◆ Task goal ◆
Search the records for the word "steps". Copy every line where it appears.
________________________
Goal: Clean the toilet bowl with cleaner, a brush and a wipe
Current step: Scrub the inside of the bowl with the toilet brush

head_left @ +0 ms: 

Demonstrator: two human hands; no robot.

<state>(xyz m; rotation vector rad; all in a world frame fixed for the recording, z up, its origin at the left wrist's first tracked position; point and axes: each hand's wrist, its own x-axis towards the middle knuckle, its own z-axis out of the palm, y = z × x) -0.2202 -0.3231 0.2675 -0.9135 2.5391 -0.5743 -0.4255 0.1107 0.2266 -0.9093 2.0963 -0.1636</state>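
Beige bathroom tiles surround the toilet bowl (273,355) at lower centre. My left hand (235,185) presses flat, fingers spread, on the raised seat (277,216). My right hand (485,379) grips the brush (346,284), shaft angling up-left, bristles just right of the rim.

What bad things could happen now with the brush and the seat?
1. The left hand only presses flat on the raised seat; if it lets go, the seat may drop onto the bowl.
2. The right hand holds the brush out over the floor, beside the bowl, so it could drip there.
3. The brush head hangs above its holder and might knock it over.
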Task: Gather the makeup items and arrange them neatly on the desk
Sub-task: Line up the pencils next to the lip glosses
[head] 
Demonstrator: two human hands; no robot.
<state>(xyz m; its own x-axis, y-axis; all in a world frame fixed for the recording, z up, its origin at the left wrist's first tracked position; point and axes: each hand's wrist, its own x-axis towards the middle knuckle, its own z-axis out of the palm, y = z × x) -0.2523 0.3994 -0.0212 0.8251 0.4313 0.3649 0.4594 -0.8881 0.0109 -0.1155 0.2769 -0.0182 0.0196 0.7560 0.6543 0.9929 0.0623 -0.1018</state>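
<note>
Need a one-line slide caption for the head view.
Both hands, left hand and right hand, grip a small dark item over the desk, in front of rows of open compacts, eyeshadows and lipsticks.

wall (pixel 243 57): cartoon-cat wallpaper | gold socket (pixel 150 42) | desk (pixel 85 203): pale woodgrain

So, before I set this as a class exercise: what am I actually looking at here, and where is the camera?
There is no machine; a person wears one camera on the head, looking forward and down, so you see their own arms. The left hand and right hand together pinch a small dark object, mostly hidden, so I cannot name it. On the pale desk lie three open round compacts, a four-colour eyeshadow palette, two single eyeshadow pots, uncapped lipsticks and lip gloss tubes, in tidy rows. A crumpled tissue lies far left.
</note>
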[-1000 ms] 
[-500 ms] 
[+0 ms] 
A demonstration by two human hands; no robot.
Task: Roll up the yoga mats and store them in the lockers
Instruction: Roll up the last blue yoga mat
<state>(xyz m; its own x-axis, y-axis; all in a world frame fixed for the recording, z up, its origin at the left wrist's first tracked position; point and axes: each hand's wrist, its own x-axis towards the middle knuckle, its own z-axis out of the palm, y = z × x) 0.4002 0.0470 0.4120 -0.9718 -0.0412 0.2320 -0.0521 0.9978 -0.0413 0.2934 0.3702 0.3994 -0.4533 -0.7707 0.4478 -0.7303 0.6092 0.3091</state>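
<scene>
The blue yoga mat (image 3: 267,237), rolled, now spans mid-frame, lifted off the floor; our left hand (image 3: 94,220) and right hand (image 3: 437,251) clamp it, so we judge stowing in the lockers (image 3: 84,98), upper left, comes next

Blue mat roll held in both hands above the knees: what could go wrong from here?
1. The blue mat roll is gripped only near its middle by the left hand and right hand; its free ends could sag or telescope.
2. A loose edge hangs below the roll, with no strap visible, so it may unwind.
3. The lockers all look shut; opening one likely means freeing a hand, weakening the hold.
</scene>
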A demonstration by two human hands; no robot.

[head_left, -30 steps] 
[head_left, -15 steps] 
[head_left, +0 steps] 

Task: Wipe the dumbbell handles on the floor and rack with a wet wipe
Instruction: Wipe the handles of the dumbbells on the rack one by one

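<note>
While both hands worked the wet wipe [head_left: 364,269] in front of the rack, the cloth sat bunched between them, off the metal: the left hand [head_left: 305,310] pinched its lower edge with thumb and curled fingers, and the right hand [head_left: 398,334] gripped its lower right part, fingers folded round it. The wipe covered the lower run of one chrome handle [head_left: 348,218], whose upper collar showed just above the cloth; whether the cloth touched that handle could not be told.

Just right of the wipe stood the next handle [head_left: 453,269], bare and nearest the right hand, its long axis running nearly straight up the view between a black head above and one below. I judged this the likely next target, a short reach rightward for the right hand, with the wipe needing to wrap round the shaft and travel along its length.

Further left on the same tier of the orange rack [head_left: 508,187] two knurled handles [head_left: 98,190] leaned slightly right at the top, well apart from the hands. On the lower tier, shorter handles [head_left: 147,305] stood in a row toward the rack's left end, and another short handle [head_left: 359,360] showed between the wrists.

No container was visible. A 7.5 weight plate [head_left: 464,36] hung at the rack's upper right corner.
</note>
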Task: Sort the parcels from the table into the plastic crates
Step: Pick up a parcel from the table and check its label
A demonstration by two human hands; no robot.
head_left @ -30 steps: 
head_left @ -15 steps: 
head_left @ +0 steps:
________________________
◆ Solution to this problem ◆
[head_left, -30 steps] 
[head_left, -15 steps] 
[head_left, +0 steps] 
head_left @ -30 steps: 
head_left @ -15 steps: 
head_left @ +0 steps:

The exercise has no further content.